● **What you should do**
Nothing but an exact copy of the data should be given.

(Dataset entries)
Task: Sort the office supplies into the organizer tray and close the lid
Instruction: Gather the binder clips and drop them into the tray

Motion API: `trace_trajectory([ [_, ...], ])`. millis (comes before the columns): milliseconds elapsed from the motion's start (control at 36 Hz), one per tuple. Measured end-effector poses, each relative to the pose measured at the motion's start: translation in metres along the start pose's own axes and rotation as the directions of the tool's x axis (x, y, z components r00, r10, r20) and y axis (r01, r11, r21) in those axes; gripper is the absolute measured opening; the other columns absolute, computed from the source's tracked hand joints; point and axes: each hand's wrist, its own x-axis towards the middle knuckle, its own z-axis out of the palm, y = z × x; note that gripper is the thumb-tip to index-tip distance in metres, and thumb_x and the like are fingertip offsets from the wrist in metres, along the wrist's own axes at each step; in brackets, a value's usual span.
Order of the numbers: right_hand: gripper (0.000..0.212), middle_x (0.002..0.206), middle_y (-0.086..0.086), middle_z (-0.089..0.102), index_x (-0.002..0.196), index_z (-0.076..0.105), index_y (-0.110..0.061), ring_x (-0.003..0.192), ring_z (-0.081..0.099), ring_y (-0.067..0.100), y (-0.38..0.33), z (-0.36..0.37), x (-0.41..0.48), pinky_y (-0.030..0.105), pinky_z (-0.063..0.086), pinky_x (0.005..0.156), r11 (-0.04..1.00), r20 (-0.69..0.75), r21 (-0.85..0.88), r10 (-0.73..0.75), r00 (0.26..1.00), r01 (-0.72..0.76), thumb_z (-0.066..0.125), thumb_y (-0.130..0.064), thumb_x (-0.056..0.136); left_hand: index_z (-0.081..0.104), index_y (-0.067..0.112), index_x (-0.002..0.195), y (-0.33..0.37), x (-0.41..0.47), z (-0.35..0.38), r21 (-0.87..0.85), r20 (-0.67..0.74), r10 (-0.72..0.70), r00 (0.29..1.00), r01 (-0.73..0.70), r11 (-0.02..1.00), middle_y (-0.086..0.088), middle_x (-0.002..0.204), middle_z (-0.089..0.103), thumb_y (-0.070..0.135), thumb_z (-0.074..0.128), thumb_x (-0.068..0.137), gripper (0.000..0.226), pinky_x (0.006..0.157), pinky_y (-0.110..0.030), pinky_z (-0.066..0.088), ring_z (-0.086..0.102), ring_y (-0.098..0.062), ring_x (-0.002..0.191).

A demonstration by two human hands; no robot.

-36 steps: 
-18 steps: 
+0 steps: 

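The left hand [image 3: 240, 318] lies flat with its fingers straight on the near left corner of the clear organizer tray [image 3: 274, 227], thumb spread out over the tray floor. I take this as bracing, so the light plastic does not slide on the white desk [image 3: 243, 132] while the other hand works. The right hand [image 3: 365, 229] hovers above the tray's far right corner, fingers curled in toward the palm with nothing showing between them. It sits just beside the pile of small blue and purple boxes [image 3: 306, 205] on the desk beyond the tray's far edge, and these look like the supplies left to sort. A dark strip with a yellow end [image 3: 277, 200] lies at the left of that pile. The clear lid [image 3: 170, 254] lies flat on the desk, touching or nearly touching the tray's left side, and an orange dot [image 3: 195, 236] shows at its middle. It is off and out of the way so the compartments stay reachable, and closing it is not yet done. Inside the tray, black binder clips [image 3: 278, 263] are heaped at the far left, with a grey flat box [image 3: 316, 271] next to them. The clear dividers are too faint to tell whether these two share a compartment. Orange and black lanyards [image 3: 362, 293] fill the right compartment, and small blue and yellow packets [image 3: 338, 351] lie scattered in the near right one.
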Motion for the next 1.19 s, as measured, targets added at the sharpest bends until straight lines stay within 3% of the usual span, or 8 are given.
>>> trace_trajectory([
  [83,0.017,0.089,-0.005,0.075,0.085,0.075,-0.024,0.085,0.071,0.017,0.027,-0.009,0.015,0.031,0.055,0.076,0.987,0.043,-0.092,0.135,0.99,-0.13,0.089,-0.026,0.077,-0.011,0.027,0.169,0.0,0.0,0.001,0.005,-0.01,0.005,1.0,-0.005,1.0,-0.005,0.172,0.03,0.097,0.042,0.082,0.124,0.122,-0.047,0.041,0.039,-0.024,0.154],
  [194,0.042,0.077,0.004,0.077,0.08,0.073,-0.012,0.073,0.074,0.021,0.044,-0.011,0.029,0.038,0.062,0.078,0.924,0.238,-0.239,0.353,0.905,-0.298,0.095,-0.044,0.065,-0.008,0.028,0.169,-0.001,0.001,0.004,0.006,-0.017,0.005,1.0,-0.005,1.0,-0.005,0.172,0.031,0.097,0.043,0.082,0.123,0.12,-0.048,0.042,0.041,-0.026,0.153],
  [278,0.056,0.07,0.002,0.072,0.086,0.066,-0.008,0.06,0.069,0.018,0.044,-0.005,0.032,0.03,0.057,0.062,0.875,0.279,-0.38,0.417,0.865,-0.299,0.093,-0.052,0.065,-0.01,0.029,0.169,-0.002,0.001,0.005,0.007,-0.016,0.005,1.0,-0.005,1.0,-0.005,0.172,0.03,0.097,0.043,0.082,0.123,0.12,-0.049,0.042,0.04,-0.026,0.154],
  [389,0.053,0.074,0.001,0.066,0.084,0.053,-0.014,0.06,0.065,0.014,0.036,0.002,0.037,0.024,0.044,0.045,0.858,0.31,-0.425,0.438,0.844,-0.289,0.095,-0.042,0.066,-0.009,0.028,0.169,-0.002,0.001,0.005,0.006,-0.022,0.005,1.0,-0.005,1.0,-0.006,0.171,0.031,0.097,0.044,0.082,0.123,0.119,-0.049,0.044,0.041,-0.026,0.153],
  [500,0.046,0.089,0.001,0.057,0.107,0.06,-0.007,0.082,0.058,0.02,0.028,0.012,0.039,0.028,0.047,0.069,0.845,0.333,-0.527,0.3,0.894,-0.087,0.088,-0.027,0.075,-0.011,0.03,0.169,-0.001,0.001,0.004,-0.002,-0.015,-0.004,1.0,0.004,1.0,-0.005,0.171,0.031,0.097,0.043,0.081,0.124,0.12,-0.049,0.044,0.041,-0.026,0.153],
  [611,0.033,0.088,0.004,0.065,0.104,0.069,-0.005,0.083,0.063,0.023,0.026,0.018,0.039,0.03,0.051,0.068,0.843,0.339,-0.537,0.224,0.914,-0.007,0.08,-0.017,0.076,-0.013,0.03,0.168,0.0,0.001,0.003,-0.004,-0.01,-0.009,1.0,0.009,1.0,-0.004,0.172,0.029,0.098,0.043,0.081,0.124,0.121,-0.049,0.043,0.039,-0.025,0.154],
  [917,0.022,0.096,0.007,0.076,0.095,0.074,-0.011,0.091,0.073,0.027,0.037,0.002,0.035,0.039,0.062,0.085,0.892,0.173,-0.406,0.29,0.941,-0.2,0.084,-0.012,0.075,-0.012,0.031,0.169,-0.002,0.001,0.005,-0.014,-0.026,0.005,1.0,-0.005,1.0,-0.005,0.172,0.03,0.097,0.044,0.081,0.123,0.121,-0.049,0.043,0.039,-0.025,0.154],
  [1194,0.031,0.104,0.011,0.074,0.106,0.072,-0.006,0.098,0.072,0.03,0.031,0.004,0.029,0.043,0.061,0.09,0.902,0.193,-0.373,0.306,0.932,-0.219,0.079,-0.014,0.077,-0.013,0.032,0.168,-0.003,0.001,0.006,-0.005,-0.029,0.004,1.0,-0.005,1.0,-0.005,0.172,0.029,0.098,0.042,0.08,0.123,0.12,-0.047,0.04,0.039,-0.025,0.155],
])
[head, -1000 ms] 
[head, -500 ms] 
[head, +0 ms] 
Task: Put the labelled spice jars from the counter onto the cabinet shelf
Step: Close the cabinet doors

● **Output of the task**
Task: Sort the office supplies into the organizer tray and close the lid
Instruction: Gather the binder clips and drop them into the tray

Motion API: `trace_trajectory([ [_, ...], ])`. millis (comes before the columns): milliseconds elapsed from the motion's start (control at 36 Hz), one per tuple. Measured end-effector poses, each relative to the pose measured at the motion's start: translation in metres along the start pose's own axes and rotation as the directions of the tool's x axis (x, y, z components r00, r10, r20) and y axis (r01, r11, r21) in those axes; gripper is the absolute measured opening; the other columns absolute, computed from the source's tracked hand joints; point and axes: each hand's wrist, its own x-axis towards the middle knuckle, its own z-axis out of the palm, y = z × x; note that gripper is the thumb-tip to index-tip distance in metres, and thumb_x and the like are fingertip offsets from the wrist in metres, along the wrist's own axes at each step; in brackets, a value's usual span.
Order of the numbers: right_hand: gripper (0.000..0.212), middle_x (0.002..0.206), middle_y (-0.086..0.086), middle_z (-0.089..0.102), index_x (-0.002..0.196), index_z (-0.076..0.105), index_y (-0.110..0.061), ring_x (-0.003..0.192), ring_z (-0.081..0.099), ring_y (-0.067..0.100), y (-0.38..0.33), z (-0.36..0.37), x (-0.41..0.48), pinky_y (-0.030..0.105), pinky_z (-0.063..0.086), pinky_x (0.005..0.156), r11 (-0.04..1.00), r20 (-0.69..0.75), r21 (-0.85..0.88), r10 (-0.73..0.75), r00 (0.26..1.00), r01 (-0.72..0.76), thumb_z (-0.066..0.125), thumb_y (-0.130..0.064), thumb_x (-0.056..0.136); left_hand: index_z (-0.081..0.104), index_y (-0.067..0.112), index_x (-0.002..0.195), y (-0.33..0.37), x (-0.41..0.47), z (-0.35..0.38), r21 (-0.87..0.85), r20 (-0.67..0.74), r10 (-0.72..0.70), r00 (0.29..1.00), r01 (-0.73..0.70), r11 (-0.02..1.00), middle_y (-0.086..0.088), middle_x (-0.002..0.204), middle_z (-0.089..0.103), thumb_y (-0.070..0.135), thumb_z (-0.074..0.128), thumb_x (-0.068..0.137), gripper (0.000..0.226), pinky_x (0.006..0.157), pinky_y (-0.110..0.030), pinky_z (-0.066..0.088), ring_z (-0.086..0.102), ring_y (-0.098..0.062), ring_x (-0.002..0.191).

A demonstration by two human hands; no robot.

-36 steps: 
-18 steps: 
+0 steps: 

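The left hand [image 3: 240, 318] lies flat with its fingers straight on the near left corner of the clear organizer tray [image 3: 274, 227], thumb spread out over the tray floor. I take this as bracing, so the light plastic does not slide on the white desk [image 3: 243, 132] while the other hand works. The right hand [image 3: 365, 229] hovers above the tray's far right corner, fingers curled in toward the palm with nothing showing between them. It sits just beside the pile of small blue and purple boxes [image 3: 306, 205] on the desk beyond the tray's far edge, and these look like the supplies left to sort. A dark strip with a yellow end [image 3: 277, 200] lies at the left of that pile. The clear lid [image 3: 170, 254] lies flat on the desk, touching or nearly touching the tray's left side, and an orange dot [image 3: 195, 236] shows at its middle. It is off and out of the way so the compartments stay reachable, and closing it is not yet done. Inside the tray, black binder clips [image 3: 278, 263] are heaped at the far left, with a grey flat box [image 3: 316, 271] next to them. The clear dividers are too faint to tell whether these two share a compartment. Orange and black lanyards [image 3: 362, 293] fill the right compartment, and small blue and yellow packets [image 3: 338, 351] lie scattered in the near right one.
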Motion for the next 1.19 s, as measured, targets added at the sharpest bends until straight lines stay within 3% of the usual span, or 8 are given.
>>> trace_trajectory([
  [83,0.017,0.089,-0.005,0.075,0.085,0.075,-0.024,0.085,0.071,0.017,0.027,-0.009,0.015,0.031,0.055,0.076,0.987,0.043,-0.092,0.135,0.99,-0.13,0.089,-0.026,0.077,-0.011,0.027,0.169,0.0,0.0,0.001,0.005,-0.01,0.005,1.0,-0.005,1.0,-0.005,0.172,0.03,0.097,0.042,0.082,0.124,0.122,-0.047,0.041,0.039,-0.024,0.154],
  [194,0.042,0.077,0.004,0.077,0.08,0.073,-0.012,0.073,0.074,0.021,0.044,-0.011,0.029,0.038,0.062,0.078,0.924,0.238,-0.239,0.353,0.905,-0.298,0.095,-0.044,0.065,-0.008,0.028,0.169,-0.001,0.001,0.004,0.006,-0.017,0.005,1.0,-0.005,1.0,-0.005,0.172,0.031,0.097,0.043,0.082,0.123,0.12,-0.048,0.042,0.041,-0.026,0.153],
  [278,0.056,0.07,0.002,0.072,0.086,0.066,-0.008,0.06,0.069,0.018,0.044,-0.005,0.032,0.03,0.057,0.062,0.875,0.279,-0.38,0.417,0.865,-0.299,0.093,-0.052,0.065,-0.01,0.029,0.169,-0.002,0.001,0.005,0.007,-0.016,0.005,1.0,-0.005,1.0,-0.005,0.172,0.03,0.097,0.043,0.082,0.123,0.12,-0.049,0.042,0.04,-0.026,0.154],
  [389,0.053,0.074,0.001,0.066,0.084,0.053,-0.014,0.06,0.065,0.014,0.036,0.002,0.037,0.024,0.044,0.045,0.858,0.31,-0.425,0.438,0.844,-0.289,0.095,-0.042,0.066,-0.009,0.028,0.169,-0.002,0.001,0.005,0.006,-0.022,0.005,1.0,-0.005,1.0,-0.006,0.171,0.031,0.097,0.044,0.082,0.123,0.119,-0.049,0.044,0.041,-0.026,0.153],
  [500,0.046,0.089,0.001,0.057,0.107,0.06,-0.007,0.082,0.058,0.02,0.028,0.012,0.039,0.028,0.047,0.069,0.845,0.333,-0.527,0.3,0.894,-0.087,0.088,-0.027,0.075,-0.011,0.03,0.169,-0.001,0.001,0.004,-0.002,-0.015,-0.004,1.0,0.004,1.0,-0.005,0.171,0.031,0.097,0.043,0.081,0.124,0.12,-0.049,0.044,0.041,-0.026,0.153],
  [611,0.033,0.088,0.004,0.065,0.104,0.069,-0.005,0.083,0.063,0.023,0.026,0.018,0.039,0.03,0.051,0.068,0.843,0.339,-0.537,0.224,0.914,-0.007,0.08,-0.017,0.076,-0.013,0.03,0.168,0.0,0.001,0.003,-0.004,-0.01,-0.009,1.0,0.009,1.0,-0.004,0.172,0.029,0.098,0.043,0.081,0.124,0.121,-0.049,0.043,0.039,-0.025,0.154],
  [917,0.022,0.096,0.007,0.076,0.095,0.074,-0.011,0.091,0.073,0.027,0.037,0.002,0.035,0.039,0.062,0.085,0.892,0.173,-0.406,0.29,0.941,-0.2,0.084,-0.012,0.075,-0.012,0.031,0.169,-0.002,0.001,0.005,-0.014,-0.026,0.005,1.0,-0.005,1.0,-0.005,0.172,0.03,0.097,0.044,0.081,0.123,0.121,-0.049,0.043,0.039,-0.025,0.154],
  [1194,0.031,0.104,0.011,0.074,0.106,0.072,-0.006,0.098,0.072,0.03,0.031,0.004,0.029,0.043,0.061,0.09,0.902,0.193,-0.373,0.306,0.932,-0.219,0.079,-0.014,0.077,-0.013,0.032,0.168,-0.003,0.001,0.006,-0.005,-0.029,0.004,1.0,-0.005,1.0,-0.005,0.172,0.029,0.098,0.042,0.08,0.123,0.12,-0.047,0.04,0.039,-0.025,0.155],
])
[head, -1000 ms] 
[head, -500 ms] 
[head, +0 ms] 
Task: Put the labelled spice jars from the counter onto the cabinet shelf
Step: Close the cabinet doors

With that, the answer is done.